Assignment:
Search the listing below for the line containing "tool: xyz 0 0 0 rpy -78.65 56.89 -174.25". From there through the line containing "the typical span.", transcribe every line exactly, both ends included.
.....
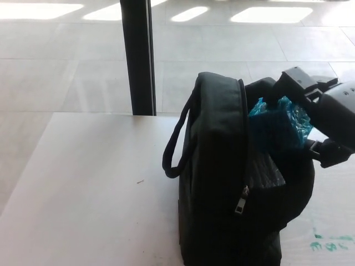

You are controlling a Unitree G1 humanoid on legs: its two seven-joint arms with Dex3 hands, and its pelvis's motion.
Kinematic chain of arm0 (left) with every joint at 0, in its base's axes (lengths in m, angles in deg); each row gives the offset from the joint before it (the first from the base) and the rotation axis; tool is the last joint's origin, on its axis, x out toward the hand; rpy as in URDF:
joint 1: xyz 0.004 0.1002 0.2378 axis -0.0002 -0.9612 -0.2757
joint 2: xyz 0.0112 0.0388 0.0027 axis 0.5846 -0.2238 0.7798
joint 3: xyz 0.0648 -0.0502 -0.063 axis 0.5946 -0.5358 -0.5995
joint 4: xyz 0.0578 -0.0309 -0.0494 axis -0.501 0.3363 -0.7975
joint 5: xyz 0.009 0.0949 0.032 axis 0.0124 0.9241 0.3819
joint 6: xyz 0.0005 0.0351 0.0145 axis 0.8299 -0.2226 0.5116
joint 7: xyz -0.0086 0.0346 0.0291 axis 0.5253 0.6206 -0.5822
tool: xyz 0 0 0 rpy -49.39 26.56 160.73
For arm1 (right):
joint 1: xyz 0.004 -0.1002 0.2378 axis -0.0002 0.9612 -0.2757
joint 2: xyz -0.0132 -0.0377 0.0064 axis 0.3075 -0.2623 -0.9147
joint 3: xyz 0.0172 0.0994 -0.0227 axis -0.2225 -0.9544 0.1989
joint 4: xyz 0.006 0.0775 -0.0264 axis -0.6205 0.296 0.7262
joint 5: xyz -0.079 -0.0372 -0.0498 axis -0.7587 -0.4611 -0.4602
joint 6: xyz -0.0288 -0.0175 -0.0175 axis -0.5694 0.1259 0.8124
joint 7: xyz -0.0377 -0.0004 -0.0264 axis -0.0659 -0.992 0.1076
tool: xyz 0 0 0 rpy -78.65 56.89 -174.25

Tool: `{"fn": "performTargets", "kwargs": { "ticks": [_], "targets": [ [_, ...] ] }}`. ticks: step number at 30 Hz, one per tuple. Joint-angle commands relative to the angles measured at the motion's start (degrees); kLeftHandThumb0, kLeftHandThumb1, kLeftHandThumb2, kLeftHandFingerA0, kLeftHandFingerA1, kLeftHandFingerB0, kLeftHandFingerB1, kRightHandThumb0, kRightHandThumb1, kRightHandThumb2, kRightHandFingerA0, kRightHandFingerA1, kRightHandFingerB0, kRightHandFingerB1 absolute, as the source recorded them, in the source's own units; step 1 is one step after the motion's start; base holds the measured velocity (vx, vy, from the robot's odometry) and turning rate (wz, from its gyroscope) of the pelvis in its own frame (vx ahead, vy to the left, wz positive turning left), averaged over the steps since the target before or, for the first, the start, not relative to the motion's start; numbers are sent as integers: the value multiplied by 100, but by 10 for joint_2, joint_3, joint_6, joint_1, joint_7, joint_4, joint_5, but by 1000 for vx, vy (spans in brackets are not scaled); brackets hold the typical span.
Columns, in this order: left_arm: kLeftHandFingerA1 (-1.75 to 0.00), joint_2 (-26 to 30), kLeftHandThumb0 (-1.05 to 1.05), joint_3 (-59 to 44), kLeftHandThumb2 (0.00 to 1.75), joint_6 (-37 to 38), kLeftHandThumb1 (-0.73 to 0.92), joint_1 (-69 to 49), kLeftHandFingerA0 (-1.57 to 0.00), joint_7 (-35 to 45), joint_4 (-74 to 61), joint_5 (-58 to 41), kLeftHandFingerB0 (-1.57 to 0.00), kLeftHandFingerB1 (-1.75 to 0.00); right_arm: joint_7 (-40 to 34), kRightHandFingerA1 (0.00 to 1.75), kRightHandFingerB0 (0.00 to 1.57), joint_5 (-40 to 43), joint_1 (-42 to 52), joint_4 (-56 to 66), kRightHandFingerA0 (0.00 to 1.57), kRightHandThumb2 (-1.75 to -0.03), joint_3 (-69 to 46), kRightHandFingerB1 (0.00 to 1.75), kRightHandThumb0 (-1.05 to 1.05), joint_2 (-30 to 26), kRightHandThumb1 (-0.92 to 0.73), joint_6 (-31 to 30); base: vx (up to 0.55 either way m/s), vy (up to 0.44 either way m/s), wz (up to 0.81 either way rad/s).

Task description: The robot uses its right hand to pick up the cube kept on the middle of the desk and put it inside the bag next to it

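Right hand [327, 119] — glossy blue-wrapped cube [277, 124] at bag [222, 183] mouth

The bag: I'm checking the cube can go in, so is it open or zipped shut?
Open. The bag gapes along its top, and the right hand holds the cube in that opening.

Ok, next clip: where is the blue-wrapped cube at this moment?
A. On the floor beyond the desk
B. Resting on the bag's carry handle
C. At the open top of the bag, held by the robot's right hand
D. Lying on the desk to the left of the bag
C: the cube sits at the mouth of the black bag, with the right hand closed on it from the right.
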Motion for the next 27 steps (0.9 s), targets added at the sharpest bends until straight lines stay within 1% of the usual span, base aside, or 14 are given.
{"fn": "performTargets", "kwargs": {
  "ticks": [1, 2, 3, 4, 5, 8, 13, 14, 15, 17, 18, 19, 21, 27],
  "targets": [
    [-151, 12, -105, -1, 88, 9, 60, 0, -29, -7, 2, -5, -24, -143, 34, 175, 77, -42, -32, 3, 91, -71, 19, 138, -29, -19, -66, 18, 0, 0, 0],
    [-151, 13, -105, -1, 88, 9, 60, 0, -29, -7, 2, -5, -24, -143, 34, 175, 77, -43, -34, 2, 91, -71, 20, 138, -29, -19, -66, 19, 0, 0, 0],
    [-148, 13, -105, -1, 88, 10, 62, -2, -28, -6, 1, -5, -23, -142, 32, 134, 86, -49, -36, 1, 120, -97, 23, 106, -37, -19, -52, 20, 0, 0, 0],
    [-148, 13, -105, 0, 88, 10, 62, -3, -28, -4, -2, -5, -23, -142, 28, 134, 86, -57, -41, 0, 120, -97, 26, 106, -37, -20, -52, 22, 0, 0, 0],
    [-147, 13, -105, 0, 89, 11, 62, -4, -28, -1, -3, -5, -23, -141, 19, 174, 76, -69, -58, -8, 92, -73, 35, 132, -27, -19, -61, 41, 0, 0, 0],
    [-146, 12, -105, 2, 90, 10, 61, 0, -29, -7, 0, -3, -23, -140, 8, 175, 78, -82, -73, -19, 94, -69, 45, 138, -28, -12, -58, 50, 0, 0, 0],
    [-153, 12, -105, 5, 90, 12, 59, -2, -32, -8, 0, 0, -25, -145, 4, 173, 74, -105, -91, -14, 92, -70, 56, 68, -28, -1, -59, 49, 0, 0, 0],
    [-158, 13, -105, 5, 93, 10, 58, -3, -36, -5, -1, -2, -26, -148, 8, 160, 59, -103, -92, -12, 92, -65, 55, 53, -35, 2, -66, 43, 0, 0, 0],
    [-159, 13, -105, 5, 92, 12, 58, -3, -38, -4, 0, -1, -27, -149, 38, 106, 25, -119, -93, 10, 73, -61, 57, 36, -52, -5, -69, 17, 0, 0, 0],
    [-159, 14, -105, 6, 92, 12, 58, -3, -38, -4, 0, -1, -27, -149, 53, 106, 25, -128, -92, 22, 73, -61, 57, 36, -52, -7, -69, 4, 0, 0, 0],
    [-157, 14, -105, 7, 91, 14, 58, -3, -35, -1, 0, 0, -26, -147, 68, 72, 14, -135, -87, 33, 58, -59, 56, 31, -57, -11, -64, -11, 0, 0, 0],
    [-146, 14, -105, 6, 89, 14, 61, -2, -30, -4, 5, -1, -23, -139, 75, 12, 0, -186, -84, 51, 0, -88, 61, 6, -89, -29, -51, -29, 0, 0, 0],
    [-145, 14, -105, 7, 90, 11, 62, -1, -31, -8, 8, 0, -24, -137, 92, 0, 0, -199, -83, 59, 0, -74, 63, 10, -87, -35, -40, -41, 0, 0, 0],
    [-150, 14, -105, 6, 88, 11, 60, -6, -31, -5, 5, -3, -26, -144, 120, 15, 0, -196, -73, 74, 0, -89, 47, 12, -89, -49, -48, -70, 0, 0, 0]
  ]
}}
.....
Response for this exercise:
tool: xyz 0 0 0 rpy -78.65 56.89 -174.25

Tool: `{"fn": "performTargets", "kwargs": { "ticks": [_], "targets": [ [_, ...] ] }}`. ticks: step number at 30 Hz, one per tuple. Joint-angle commands relative to the angles measured at the motion's start (degrees); kLeftHandThumb0, kLeftHandThumb1, kLeftHandThumb2, kLeftHandFingerA0, kLeftHandFingerA1, kLeftHandFingerB0, kLeftHandFingerB1, kRightHandThumb0, kRightHandThumb1, kRightHandThumb2, kRightHandFingerA0, kRightHandFingerA1, kRightHandFingerB0, kRightHandFingerB1 absolute, as the source recorded them, in the source's own units; step 1 is one step after the motion's start; base holds the measured velocity (vx, vy, from the robot's odometry) and turning rate (wz, from its gyroscope) of the pelvis in its own frame (vx ahead, vy to the left, wz positive turning left), averaged over the steps since the target before or, for the first, the start, not relative to the motion's start; numbers are sent as integers: the value multiplied by 100, but by 10 for joint_2, joint_3, joint_6, joint_1, joint_7, joint_4, joint_5, but by 1000 for vx, vy (spans in brackets are not scaled); brackets hold the typical span.

No additional response is required.